(ACTIVITY): The listing below should be reproduced exactly, with the pictures omitted.

::::

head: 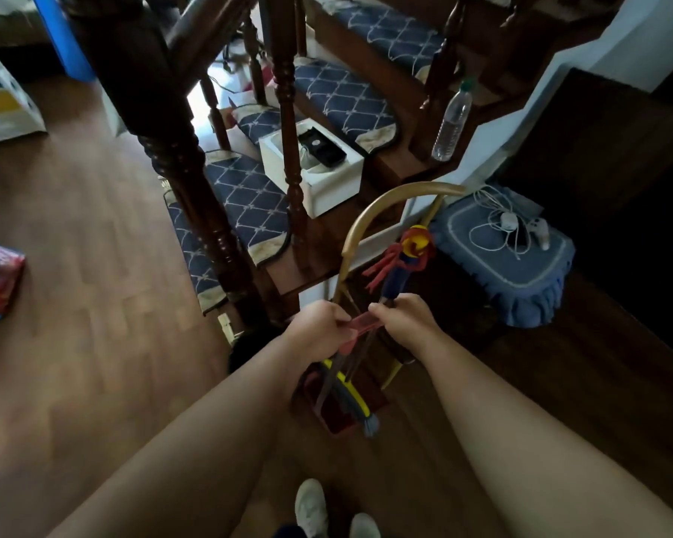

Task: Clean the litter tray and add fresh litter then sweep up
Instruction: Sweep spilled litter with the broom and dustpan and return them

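Nearest, two pale shoes [329, 512] stand on the wooden floor [94, 304] at the bottom edge. Both bare forearms reach forward to the middle of the view. The left hand [319, 328] is curled tight around the red dustpan handle [360, 324], and the right hand [403, 314] pinches the other end of the same red grip, its fingers also closed against the dark broom handle [395, 281] that rises beside it. Below the hands, the dark red dustpan [340, 405] stands on the floor with the broom head [356, 398], yellow and grey-bristled, resting in it. Just beyond, a curved wooden chair back [381, 203] arches over the broom's top, which carries a red and yellow tassel. To the right, a blue cushioned stool [521, 281] holds white cables and a small white device. Farther off, on the carpeted stairs [249, 196], an open white box [315, 168] contains a black object, and a clear plastic bottle [452, 120] stands upright on a step.
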The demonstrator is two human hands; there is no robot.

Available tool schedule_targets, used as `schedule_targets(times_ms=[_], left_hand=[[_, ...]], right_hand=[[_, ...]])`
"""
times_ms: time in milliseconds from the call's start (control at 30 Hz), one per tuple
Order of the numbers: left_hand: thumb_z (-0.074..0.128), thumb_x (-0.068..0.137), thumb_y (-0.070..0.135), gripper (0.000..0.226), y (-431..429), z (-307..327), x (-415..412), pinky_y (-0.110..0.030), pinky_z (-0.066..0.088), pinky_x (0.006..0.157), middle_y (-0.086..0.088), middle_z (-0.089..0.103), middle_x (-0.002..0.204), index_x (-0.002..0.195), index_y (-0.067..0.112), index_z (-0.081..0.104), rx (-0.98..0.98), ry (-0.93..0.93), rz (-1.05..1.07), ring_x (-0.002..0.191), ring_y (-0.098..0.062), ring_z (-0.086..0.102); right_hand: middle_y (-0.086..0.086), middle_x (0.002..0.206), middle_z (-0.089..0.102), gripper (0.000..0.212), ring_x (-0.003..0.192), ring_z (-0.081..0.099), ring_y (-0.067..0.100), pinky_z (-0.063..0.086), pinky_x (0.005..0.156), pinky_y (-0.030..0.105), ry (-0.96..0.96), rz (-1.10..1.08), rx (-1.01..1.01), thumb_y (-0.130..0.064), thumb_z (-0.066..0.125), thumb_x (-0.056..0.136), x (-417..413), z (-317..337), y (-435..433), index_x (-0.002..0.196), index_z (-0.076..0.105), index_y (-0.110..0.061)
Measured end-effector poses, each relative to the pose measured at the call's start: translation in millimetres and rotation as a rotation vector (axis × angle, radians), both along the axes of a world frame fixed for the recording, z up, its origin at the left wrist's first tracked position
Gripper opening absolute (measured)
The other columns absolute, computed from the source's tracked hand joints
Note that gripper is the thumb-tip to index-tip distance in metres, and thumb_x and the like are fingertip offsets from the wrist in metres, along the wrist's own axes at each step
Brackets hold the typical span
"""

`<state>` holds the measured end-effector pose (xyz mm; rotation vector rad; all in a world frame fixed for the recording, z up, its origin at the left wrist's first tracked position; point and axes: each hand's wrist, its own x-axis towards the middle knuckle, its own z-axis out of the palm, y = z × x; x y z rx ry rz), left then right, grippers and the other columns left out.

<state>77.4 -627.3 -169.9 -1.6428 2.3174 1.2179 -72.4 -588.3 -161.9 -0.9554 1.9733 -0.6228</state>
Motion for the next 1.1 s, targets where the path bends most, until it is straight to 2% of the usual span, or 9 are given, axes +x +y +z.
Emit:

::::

(TASK SOLUTION):
head: 

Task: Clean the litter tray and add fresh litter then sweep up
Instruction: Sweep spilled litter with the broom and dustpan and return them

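Nearest, two pale shoes [329, 512] stand on the wooden floor [94, 304] at the bottom edge. Both bare forearms reach forward to the middle of the view. The left hand [319, 328] is curled tight around the red dustpan handle [360, 324], and the right hand [403, 314] pinches the other end of the same red grip, its fingers also closed against the dark broom handle [395, 281] that rises beside it. Below the hands, the dark red dustpan [340, 405] stands on the floor with the broom head [356, 398], yellow and grey-bristled, resting in it. Just beyond, a curved wooden chair back [381, 203] arches over the broom's top, which carries a red and yellow tassel. To the right, a blue cushioned stool [521, 281] holds white cables and a small white device. Farther off, on the carpeted stairs [249, 196], an open white box [315, 168] contains a black object, and a clear plastic bottle [452, 120] stands upright on a step.
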The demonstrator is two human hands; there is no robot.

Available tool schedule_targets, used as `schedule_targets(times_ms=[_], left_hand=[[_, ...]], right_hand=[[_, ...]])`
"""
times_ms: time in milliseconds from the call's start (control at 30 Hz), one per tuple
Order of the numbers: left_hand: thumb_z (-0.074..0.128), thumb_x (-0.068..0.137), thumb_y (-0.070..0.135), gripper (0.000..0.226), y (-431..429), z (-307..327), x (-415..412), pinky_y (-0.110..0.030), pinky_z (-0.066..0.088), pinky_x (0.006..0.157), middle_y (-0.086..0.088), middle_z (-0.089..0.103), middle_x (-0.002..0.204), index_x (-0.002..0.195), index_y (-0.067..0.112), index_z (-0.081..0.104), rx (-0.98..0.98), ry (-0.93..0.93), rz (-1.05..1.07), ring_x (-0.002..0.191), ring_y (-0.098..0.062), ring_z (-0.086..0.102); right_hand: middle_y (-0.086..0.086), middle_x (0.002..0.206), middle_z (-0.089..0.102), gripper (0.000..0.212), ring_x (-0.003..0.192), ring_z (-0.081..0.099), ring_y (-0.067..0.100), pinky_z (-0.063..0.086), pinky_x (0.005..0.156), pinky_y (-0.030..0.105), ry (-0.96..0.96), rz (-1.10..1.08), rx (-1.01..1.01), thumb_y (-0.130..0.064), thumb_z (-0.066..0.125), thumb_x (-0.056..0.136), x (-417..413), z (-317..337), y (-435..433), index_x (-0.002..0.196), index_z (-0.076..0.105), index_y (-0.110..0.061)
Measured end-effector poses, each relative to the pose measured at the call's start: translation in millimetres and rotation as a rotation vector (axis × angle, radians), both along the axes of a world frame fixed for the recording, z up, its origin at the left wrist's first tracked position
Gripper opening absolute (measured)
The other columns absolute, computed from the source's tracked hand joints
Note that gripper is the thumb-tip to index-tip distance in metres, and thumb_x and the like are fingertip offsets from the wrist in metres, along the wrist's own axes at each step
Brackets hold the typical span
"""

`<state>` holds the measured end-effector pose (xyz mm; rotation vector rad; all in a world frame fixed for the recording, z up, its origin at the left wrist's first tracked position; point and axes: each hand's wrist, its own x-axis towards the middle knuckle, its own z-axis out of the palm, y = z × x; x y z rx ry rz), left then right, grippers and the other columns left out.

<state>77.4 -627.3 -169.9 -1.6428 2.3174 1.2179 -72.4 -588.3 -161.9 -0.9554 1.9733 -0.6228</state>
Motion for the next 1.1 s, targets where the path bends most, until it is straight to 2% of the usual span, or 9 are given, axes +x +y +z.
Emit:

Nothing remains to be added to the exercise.